Wikinews has learned that the Church of Scientology warned the documents-leaking site that they are in violation of United States copyright laws after they published several documents related to the Church. Wikileaks has no intention of complying, and states that in response, it intends to publish thousand pages of additional Scientology materials beginning Monday.

In the letter to Wikileaks, lawyers for the Church's Religious Technology Center (RTC), which oversees the use of the their logos, writings and religious content, states that the site "placed RTC's Advanced Technology works on's website without the authorization" of the Church.

"I have a good faith belief, and in fact know for certain, that posting copies of these works through your system was not authorized by my client, any agent of my client, or the law. Please be advised that your customer's action in this regard violates United States copyright law. Accordingly, we ask for your help in removing these works immediately from your service," states the letter from Ava Paquette of Moxon & Kobrin, which was published by Wikileaks.

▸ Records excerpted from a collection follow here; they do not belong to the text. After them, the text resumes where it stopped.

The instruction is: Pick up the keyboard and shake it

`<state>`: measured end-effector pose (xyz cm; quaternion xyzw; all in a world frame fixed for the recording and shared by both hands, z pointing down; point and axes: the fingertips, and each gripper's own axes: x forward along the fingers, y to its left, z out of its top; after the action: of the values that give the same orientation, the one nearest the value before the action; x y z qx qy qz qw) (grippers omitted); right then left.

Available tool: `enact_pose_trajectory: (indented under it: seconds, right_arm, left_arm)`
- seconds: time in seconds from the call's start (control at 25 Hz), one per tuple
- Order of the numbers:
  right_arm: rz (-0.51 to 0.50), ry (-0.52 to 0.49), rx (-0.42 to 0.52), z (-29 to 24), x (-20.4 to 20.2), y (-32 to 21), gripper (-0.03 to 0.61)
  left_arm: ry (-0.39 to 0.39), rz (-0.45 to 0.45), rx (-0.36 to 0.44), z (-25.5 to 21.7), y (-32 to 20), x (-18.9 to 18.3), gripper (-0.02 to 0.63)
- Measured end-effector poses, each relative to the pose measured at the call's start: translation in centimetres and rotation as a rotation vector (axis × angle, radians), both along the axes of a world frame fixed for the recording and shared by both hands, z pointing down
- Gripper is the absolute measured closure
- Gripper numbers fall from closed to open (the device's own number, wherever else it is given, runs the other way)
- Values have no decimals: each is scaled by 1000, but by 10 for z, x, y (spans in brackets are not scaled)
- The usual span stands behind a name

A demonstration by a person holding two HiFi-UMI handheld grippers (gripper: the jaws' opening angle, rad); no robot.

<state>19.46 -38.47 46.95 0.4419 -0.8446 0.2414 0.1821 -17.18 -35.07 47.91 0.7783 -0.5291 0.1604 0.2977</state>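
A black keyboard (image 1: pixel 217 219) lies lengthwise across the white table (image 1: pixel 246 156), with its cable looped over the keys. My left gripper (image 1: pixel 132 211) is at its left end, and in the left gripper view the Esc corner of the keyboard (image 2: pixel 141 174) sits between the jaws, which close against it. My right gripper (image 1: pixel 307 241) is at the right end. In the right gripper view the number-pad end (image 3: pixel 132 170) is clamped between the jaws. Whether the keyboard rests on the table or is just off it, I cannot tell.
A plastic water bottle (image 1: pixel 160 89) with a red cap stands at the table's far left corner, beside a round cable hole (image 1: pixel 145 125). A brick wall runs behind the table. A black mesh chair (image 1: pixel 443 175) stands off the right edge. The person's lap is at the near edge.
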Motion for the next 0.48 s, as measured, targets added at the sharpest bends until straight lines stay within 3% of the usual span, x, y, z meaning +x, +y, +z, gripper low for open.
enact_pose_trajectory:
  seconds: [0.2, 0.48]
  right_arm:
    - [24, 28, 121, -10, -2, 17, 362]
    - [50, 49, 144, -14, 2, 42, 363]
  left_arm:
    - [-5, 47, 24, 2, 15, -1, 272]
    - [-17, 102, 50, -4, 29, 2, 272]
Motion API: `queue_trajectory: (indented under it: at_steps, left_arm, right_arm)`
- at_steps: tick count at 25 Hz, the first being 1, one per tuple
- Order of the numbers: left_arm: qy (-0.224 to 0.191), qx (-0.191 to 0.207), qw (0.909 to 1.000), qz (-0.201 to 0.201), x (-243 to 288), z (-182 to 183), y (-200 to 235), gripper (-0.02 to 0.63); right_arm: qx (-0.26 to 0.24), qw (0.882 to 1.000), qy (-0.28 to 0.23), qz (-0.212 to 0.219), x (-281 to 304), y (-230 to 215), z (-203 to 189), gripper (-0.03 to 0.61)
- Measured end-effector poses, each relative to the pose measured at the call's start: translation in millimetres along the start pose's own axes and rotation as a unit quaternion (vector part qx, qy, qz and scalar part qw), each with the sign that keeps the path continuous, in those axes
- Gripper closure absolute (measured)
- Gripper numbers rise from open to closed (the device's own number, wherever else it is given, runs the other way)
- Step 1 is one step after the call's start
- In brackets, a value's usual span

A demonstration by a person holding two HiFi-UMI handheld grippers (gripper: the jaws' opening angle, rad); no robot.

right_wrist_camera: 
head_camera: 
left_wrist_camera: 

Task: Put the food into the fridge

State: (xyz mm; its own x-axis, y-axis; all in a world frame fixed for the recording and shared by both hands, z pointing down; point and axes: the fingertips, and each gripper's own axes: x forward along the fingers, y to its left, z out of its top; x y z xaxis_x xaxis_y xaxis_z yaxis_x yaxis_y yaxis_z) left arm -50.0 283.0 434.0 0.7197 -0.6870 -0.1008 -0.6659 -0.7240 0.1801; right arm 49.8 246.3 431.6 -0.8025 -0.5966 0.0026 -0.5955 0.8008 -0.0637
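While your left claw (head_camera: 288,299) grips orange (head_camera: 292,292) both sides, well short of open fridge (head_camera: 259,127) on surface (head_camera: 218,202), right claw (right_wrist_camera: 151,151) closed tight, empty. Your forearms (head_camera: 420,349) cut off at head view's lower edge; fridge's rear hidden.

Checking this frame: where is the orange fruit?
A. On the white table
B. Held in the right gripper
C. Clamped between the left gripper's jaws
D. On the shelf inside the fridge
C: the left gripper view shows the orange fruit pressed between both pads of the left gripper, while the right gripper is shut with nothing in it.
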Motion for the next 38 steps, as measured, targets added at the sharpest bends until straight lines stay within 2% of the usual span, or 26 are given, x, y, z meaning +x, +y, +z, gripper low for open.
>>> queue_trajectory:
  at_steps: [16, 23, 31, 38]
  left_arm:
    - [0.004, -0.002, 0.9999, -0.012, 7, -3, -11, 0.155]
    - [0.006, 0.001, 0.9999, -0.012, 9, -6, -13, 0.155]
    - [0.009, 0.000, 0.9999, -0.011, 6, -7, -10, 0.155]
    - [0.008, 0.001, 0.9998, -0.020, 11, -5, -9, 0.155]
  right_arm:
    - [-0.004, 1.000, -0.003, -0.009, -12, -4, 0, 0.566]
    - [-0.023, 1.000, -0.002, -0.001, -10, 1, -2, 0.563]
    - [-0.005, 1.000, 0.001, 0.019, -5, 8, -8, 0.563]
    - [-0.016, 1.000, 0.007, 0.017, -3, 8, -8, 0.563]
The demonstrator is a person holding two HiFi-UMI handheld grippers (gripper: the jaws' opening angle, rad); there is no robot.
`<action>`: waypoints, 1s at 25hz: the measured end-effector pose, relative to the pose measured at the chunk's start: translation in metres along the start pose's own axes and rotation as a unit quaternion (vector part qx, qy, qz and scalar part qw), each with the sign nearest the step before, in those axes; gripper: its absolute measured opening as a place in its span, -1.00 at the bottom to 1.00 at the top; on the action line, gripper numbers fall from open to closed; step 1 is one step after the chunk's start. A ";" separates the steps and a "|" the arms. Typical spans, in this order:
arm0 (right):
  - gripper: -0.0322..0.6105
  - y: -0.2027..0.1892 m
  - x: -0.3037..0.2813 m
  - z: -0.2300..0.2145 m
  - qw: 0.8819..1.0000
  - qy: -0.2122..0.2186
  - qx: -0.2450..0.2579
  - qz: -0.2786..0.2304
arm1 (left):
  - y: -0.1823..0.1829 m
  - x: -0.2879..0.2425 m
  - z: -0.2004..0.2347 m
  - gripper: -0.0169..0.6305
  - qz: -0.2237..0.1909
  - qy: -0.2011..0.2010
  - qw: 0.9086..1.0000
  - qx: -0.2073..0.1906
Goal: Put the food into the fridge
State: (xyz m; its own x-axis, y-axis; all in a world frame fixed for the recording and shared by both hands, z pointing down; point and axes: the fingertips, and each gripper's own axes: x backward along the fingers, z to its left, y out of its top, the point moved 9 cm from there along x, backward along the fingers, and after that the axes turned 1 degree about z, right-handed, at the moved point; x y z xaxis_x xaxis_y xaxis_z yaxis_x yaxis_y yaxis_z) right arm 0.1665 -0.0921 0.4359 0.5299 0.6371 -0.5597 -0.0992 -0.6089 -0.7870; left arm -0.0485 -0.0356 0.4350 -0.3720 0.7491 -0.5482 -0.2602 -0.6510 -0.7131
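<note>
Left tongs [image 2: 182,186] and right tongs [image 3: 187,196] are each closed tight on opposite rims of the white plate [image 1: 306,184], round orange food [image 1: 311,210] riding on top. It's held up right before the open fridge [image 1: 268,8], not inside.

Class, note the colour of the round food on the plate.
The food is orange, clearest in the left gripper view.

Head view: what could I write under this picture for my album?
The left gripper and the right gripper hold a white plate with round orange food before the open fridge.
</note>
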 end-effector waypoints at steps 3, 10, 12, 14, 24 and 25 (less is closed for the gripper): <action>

On March 9, 2008, Wikileaks published several documents relating to the Church's Office of Special Affairs and personal notes gathered by Frank Oliver, a former Scientologist and former member of the Church's Special Affairs office. On March 26, 2008, Wikileaks published the entire set of the Churches 'Operating Thetan Level' documents which included handwritten notes by Scientology's founder, L. Ron Hubbard.

Although the letter does not mention specific legal threats, the letter asks that Wikileaks "preserve any and all documents pertaining to this matter and this customer, including, but not limited to, logs, data entry sheets, applications -- electronic or otherwise, registration forms, billings statements or invoices, computer print-outs, disks, hard drives, etc."

Despite the letter, Wikileaks states it will not comply with the "abusive request" by the Church.

"Wikileaks will not comply with legally abusive requests from Scientology any more than Wikileaks has complied with similar demands from Swiss banks, Russian off-shore stem cell centers, former African Kleptocrats, or the Pentagon. Wikileaks will remain a place where people of the world may safely expose injustice and corruption," stated Wikileaks in a release on its website.